Usually it comes from the processor butterflied already but they didn’t this deer. I’m assuming be cause it was brought in right before the firearms opener and they got busy fast. 

we’re gonna give this a try this weekend


----------



## uofmball1 (Oct 31, 2005)

salt + pepper + hot heat for a couple minutes per side. If you can do it on a campfire that is best


----------



## usedtobeayooper (Feb 13, 2008)

One additional note, if you're picky about the crisp-ness of your bacon, I sometimes start by frying it awhile (still soggy, but part cooked) then letting it cool before wrapping it. That way it's half way cooked and crisp's up faster without leaving the venison on the grill too long..... overcooked venison should be a crime.


----------



## tincanary (Jul 23, 2018)

While I've never done it, a friend of mine does a whole tenderloin on a rotisserie over hardwood every year for Independence Day. It's out of this world good.


----------



## kisherfisher (Apr 6, 2008)

tincanary said:


> While I've never done it, a friend of mine does a whole tenderloin on a rotisserie over hardwood every year for Independence Day. It's out of this world good.


Exactly......Coat Montreal Steak seasoning generously on whole tenderloin . Place on searing grill for about 3 minutes each side and rest. Carve slices to serve , similer to a prime rib !


----------



## U.P.Grouse Chaser (Dec 27, 2018)

Backstraps cut into 1.5" thick medallions seasoned with Mccormacks smokehouse maple seasoning wrapped in bacon over hardwood coals . 4 minutes per side . They will be medium rare. Simple and easy. Makes a great meal while camping.


----------



## Hunters Edge (May 15, 2009)

I like thin sliced rolled in flour with garlic salt and pan fried. For grilling I cut 1 inch thick like a steak. Then I marinate 24 or even 48 hours in the fridge with wish bone Italian dressing, then grill to medium, medium rare on the grill.

A better way is similar to the above 1 inch thick but then cut in 2 inch squares. The main thing is uniform size for even cooking. After cutting marinade in the same dressing along with onions, tomatoes, and green peppers. Use a skewer with the venison and the vegetables again cook to medium or medium rare but add you favorite barbeque sauce.

Unfortunately the marinade will change the flavor but add the needed moisture to allow grilling without drying out the meat. Unless you overcook it or on high heat/flame.


----------



## JUSTCATCHINUM (Feb 19, 2004)

Salt, pepper and garlic over the coals. Medium rare on the large end and medium on the small end.


----------



## usedtobeayooper (Feb 13, 2008)

Hunters Edge said:


> I like thin sliced rolled in flour with garlic salt and pan fried.

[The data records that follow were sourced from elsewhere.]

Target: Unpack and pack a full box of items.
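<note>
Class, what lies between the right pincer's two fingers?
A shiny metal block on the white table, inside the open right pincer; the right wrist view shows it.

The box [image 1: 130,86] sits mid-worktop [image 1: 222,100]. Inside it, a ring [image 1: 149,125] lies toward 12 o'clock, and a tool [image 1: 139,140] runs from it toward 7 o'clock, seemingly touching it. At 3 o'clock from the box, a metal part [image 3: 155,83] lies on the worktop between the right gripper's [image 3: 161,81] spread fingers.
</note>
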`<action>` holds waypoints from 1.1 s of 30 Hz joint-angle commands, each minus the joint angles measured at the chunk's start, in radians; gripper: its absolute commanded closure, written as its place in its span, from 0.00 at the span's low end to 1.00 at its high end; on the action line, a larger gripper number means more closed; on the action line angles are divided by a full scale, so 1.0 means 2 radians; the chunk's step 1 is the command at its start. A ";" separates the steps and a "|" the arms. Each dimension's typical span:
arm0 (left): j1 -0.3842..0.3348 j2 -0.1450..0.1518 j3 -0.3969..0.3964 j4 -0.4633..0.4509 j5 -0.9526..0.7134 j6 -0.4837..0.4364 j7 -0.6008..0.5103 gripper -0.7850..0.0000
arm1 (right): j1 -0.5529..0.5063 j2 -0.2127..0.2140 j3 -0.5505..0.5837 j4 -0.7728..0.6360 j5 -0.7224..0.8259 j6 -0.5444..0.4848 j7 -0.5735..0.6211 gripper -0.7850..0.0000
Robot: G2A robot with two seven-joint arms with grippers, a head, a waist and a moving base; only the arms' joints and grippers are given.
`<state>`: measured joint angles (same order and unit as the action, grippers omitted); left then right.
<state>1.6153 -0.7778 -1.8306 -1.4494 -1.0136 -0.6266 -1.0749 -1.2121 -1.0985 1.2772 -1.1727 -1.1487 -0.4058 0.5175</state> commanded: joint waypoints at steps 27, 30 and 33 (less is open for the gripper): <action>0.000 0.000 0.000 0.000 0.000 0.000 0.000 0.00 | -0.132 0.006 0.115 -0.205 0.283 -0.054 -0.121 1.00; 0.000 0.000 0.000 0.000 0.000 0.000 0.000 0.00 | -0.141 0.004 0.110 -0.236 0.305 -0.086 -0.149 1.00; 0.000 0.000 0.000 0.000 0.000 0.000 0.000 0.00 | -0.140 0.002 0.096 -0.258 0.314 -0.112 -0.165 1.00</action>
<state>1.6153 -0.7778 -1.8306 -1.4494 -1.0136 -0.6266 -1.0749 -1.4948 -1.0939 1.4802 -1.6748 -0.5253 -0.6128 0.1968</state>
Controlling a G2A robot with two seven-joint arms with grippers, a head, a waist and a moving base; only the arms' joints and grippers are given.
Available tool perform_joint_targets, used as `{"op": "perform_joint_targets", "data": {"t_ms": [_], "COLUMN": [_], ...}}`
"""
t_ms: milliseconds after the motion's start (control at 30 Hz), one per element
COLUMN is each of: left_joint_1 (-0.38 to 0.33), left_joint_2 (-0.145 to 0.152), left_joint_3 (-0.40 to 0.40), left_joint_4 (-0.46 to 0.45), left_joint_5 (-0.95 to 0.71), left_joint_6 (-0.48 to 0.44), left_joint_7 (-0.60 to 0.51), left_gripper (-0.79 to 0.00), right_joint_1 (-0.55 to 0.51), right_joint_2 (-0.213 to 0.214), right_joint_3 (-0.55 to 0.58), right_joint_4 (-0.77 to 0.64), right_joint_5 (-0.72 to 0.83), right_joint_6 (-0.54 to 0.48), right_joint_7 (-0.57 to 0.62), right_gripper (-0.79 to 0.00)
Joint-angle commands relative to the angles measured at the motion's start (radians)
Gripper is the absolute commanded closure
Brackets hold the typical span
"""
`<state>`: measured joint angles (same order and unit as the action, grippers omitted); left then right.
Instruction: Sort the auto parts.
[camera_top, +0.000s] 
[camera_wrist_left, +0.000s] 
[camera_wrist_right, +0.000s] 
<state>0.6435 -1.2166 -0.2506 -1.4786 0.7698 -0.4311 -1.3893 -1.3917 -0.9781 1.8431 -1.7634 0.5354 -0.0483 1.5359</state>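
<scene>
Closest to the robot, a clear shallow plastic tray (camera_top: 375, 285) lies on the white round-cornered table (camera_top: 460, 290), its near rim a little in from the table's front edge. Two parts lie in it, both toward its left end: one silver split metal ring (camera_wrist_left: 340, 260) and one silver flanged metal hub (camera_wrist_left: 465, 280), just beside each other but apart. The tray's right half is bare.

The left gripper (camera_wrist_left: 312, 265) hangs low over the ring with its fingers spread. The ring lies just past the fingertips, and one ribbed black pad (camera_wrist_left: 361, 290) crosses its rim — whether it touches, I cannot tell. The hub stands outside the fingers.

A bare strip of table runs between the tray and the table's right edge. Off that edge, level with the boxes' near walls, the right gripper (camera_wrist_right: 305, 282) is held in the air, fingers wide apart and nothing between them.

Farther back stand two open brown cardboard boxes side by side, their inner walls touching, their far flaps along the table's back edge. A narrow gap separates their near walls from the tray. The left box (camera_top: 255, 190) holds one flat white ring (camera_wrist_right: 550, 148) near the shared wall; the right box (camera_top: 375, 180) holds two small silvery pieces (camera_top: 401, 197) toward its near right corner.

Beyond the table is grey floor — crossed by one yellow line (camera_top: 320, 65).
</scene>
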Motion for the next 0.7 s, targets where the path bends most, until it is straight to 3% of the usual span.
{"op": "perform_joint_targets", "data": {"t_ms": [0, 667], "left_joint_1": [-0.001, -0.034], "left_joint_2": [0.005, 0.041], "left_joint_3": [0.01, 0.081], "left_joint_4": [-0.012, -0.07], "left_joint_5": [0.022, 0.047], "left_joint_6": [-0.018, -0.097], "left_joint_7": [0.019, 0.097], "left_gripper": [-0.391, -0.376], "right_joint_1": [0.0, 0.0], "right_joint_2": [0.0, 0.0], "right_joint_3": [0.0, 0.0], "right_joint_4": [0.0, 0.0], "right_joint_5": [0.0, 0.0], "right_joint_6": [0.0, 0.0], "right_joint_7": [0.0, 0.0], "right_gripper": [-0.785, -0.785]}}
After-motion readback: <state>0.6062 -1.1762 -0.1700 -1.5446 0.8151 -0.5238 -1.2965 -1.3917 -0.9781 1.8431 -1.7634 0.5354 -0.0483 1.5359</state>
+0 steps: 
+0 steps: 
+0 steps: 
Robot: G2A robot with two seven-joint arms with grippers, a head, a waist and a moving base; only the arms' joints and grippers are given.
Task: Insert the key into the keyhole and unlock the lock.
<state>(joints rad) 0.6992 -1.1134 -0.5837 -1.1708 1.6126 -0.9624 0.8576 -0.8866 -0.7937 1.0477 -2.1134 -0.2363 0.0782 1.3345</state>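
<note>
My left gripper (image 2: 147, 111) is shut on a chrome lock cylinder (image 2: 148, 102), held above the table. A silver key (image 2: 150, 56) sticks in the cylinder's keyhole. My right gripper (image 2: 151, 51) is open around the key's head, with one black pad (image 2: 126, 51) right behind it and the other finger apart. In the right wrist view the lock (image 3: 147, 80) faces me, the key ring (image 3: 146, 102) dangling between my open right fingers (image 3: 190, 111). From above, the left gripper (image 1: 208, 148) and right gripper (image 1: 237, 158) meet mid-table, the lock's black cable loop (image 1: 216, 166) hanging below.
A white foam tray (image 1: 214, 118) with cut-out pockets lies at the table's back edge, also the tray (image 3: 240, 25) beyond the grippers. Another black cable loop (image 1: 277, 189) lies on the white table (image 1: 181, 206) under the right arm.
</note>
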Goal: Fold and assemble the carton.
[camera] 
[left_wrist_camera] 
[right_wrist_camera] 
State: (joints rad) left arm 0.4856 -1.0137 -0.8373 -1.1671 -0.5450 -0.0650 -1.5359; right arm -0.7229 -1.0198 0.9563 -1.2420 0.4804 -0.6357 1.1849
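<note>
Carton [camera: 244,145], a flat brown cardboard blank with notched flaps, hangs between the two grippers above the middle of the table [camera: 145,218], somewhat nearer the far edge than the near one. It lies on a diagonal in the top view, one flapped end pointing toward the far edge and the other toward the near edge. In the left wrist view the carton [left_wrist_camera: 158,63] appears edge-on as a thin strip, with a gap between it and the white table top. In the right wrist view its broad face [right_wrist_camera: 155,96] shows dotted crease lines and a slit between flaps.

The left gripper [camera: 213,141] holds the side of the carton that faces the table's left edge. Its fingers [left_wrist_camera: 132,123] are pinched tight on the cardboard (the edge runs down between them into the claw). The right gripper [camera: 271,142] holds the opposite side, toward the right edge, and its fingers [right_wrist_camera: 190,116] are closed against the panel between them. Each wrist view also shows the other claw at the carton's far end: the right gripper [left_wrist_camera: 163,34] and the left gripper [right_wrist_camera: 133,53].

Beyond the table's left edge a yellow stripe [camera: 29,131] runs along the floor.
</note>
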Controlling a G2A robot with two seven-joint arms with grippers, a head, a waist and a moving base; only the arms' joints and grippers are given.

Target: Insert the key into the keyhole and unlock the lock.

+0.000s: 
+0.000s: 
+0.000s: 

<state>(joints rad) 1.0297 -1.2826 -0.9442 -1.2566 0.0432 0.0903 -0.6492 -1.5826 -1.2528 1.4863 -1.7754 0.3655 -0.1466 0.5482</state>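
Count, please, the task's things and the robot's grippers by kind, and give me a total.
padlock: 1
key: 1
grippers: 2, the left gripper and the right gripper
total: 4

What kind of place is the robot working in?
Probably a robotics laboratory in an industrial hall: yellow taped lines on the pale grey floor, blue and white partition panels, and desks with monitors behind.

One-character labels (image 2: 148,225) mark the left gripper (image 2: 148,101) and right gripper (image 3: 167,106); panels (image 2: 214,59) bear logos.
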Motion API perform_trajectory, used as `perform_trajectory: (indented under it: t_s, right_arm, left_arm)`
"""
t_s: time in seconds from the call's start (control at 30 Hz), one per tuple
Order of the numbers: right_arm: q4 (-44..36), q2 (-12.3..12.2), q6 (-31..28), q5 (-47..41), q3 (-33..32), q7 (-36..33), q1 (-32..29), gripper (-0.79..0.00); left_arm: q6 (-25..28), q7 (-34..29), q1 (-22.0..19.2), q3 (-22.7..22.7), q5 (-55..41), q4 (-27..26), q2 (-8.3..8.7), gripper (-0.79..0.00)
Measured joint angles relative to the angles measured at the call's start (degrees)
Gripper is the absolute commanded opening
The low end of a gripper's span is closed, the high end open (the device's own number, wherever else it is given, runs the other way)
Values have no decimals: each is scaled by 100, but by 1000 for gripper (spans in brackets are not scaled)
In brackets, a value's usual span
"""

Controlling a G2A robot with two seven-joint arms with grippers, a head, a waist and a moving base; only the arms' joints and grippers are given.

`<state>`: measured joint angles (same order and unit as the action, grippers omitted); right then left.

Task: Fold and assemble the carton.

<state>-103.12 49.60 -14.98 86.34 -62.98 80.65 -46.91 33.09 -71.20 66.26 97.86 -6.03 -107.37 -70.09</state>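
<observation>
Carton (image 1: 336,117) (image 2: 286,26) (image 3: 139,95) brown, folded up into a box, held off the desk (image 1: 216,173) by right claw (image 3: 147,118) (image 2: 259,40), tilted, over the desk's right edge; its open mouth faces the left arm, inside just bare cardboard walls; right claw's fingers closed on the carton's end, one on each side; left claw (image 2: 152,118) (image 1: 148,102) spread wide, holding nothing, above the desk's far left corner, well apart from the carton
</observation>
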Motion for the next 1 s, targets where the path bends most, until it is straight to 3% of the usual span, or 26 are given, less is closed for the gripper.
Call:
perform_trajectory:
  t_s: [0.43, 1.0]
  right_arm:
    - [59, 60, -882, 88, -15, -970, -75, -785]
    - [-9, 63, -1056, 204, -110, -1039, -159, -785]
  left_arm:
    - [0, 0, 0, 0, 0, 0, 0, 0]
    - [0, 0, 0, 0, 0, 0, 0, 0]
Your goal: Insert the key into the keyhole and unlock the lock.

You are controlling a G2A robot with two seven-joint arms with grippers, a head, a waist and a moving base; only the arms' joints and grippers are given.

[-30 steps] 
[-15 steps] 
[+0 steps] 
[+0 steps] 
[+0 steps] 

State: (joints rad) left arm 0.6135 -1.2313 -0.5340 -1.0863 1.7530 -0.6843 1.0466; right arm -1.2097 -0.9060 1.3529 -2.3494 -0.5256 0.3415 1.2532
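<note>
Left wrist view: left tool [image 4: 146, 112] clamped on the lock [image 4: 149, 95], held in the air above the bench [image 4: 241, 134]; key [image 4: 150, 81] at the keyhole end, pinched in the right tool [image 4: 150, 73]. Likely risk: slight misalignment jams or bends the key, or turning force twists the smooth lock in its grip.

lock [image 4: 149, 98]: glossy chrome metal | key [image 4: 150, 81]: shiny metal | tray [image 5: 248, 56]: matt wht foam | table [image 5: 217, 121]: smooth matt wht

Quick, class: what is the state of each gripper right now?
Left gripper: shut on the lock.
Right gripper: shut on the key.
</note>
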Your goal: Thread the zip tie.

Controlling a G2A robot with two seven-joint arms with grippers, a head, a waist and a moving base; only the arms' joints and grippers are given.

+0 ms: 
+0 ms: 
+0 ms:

My Ma used to do this all the time when I was growing up and I absolutely loved it... she used a lot of other cuts as well, but of course the backstrap and tenderloin where the best.... I actually kind of forgot about it. Might fry some up this weekend. Thanks for the reminder!


----------



## Hunters Edge (May 15, 2009)

usedtobeayooper said:


> My Ma used to do this all the time when I was growing up and I absolutely loved it... she used a lot of other cuts as well, but of course the backstrap and tenderloin where the best.... I actually kind of forgot about it. Might fry some up this weekend. Thanks for the reminder!


Just another reminder being 1/4 to 3/8 inch thick, it does not take long to cook, or very easy to over cook it. Another option instead of oil, use lard or bacon grease seems to add additional flavor, bon appetit.


----------



## usedtobeayooper (Feb 13, 2008)

Hunters Edge said:


> Just another reminder being 1/4 to 3/8 inch thick, it does not take long to cook, or very easy to over cook it. Another option instead of oil, use lard or bacon grease seems to add additional flavor, bon appetit.


If I remember right, she used even thinner.... 1/8" to (maybe) 1/4"... and you're right... in the pan, sizzle, flip, sizzle, remove. Very quick. I also suspect she used bacon grease (since there was always a jar of it by the stove for cooking) and/or butter... possibly shortening or lard... but I know it wouldn't have been oil or any of that "can't believe it's not butter" crap.


----------



## Hunters Edge (May 15, 2009)

usedtobeayooper said:


> If I remember right, she used even thinner.... 1/8" to (maybe) 1/4"... and you're right... in the pan, sizzle, flip, sizzle, remove. Very quick. I also suspect she used bacon grease (since there was always a jar of it by the stove for cooking) and/or butter... possibly shortening or lard... but I know it wouldn't have been oil or any of that "can't believe it's not butter" crap.


1/4 inch preferred but cutting meat not frozen some times it reaches 3/8 even trying for 1/4 inch. Either that I suck at cutting then again when I ask butchers to cut complete loins they to must have the same difficulty making uniform cuts. Let's us know how you like it and if it brought back favorable memories of your youth.


----------



## bmoffit (Dec 3, 2007)

The wife decided she wanted to use it for one of her old family Italian breaded steak recipe... hard to argue with an Italian... I never win ..photos to follow tomorrow


----------



## usedtobeayooper (Feb 13, 2008)

The important question is..... was it delicious? 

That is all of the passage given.